* _Exercise instructions_
Filter the entries for the word "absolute". Copy each line in which it occurs.

* _Record excerpts_
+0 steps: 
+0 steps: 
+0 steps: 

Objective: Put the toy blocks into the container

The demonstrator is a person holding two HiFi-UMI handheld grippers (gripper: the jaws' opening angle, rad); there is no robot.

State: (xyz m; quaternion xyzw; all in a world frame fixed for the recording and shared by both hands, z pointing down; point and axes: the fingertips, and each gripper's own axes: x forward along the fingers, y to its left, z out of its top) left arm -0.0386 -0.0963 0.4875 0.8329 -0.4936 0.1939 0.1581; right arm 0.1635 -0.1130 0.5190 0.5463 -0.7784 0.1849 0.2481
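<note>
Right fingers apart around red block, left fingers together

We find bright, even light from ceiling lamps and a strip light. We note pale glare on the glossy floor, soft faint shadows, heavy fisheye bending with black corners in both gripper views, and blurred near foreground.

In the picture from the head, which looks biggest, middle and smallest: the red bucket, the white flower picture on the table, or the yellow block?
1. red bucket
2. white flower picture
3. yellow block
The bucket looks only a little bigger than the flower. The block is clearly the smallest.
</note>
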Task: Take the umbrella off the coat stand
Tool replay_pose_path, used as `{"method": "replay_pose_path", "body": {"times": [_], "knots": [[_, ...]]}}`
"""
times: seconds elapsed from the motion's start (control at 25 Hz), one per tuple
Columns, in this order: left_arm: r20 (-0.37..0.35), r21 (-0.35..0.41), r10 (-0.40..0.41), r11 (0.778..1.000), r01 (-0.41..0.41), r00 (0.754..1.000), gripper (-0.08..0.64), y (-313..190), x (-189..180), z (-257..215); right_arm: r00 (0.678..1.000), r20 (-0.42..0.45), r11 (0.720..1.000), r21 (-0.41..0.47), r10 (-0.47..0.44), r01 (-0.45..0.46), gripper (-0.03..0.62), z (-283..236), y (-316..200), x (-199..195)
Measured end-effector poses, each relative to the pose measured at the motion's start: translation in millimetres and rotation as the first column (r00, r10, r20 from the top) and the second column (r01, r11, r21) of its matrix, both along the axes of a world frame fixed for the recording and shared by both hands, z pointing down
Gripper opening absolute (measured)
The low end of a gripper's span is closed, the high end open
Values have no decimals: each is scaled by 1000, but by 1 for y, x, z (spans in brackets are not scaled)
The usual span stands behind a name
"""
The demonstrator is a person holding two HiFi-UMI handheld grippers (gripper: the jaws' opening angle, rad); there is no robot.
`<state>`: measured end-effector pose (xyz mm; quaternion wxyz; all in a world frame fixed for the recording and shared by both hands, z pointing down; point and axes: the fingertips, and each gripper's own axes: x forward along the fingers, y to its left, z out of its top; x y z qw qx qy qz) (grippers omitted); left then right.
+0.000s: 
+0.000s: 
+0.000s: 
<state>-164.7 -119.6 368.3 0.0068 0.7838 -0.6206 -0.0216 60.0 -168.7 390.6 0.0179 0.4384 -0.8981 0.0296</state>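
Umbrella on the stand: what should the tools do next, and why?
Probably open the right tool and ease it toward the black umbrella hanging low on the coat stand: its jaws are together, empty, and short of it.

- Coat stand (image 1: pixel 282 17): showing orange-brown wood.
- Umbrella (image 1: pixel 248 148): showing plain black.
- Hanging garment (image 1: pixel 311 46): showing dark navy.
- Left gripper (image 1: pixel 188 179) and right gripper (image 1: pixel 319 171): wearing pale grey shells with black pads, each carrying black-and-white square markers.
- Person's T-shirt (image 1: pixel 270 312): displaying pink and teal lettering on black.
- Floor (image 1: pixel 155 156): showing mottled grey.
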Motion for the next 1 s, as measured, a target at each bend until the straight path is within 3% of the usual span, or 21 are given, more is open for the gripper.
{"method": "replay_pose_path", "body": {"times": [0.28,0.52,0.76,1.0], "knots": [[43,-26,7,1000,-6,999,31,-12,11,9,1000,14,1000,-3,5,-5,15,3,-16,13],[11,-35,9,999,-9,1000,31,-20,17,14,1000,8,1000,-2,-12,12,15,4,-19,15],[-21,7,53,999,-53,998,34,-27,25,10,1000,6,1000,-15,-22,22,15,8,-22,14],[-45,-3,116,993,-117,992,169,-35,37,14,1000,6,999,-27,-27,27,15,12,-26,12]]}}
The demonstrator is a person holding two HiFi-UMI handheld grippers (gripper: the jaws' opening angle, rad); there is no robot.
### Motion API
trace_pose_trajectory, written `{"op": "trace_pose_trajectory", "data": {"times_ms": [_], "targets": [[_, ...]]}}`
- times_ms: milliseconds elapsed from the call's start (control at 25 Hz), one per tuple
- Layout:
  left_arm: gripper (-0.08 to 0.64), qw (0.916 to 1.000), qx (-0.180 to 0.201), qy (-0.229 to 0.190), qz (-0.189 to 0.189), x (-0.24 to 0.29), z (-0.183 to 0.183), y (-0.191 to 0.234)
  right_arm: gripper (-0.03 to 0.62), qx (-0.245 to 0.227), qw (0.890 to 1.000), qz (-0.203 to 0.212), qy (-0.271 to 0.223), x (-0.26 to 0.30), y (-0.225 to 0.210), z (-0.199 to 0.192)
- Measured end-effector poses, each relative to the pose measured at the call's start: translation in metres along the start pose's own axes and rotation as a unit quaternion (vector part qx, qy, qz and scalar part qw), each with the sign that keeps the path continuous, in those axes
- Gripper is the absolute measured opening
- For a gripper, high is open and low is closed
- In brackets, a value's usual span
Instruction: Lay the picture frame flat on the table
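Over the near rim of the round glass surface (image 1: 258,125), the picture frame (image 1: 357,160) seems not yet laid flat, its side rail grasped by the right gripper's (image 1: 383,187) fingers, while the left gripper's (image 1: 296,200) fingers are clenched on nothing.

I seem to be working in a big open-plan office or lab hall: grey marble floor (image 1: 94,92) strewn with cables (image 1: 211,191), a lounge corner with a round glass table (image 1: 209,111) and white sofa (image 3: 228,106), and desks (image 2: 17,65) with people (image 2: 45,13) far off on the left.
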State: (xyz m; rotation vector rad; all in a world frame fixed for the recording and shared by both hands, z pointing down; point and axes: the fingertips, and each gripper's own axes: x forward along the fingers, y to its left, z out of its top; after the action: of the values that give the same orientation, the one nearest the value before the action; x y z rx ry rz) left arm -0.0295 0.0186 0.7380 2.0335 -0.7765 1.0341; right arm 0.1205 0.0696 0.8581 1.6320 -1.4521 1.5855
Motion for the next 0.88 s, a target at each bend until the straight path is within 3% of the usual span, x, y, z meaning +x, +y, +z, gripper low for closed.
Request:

* _Answer to this problem_
Gripper opening absolute (measured)
- Gripper is the absolute measured opening

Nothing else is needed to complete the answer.